Mangiar d’acqua dolce tra la piana pinerolese e la val Sangone. C’è vita negli stagni che movimentano le campagne ai piedi fra i ‘Tre Denti’ e il Monviso e che ricordano un po’ le risaie del Vercellese. Soprattutto, ci sono le carpe, declinate da ‘Acquaverde’ in specialità ghiotte e di curiosa memoria. Innanzitutto, e il gioco di parole non deve sorprendere più di tanto, il ‘carpione’. Termine indicativo di una preparazione di lontana memoria, che non a caso nasce come necessità di ‘conservare’ il pesce carpione gardesano (un salmonide). Che qui non c’entra nulla, però. La ‘famiglia’ delle carpe piemontesi è, infatti, quella dei ciprinidi, ed è articolata in specie diverse: ci sono le ‘erbivore’, le ‘argentate e le ‘testagrossa’, ad esempio.

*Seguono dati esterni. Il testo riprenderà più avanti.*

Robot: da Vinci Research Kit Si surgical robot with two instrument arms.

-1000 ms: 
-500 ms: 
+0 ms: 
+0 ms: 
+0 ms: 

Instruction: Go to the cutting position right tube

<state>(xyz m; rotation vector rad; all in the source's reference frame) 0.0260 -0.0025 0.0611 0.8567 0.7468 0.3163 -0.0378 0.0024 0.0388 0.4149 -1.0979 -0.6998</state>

Ognuna di esse trova negli specchi d’acqua di Cumiana l’ambiente ideale per vivere e nutrirsi: di piante acquatiche, piccole alghe o zooplancton. Ma torniamo al ‘carpione di carpa’: che qui in Piemonte si fa dal Medioevo, piccolo vezzo che nobilita una cucina di tradizione popolare, d’ingegno e, soprattutto, con utili capacità di conservazione… in tempi in cui il solo pensar di frigoriferi avrebbe significato una condanna per stregoneria. Tempi in cui, anche in tema di cibo, bisognava fare di necessità virtù, allora, e aggiungere ai pochi mezzi la piacevolezza del gusto: è il segreto di una ‘cucina popolare’ che oggi si trasforma in prelibatezze da scoprire. Così, per i filetti di carpa. La naturalezza del pesce si manifesta in consistente e virile sapore. Altrettanto sorprendente è l’equilibrio del carpione, appena accentuato dalle speziature briose dei chiodi di garofano. Una nota intensa e nobile, che anche agli antichi signori delle terre d’Acaia sarebbe piaciuto.

Ma la carpa è trasformata anche in zuppe e salse, che la linea ‘delizie di lago’ porta in giro per il mondo: filiera corta e un Piemonte che sa stupire anche a colpi di pinna.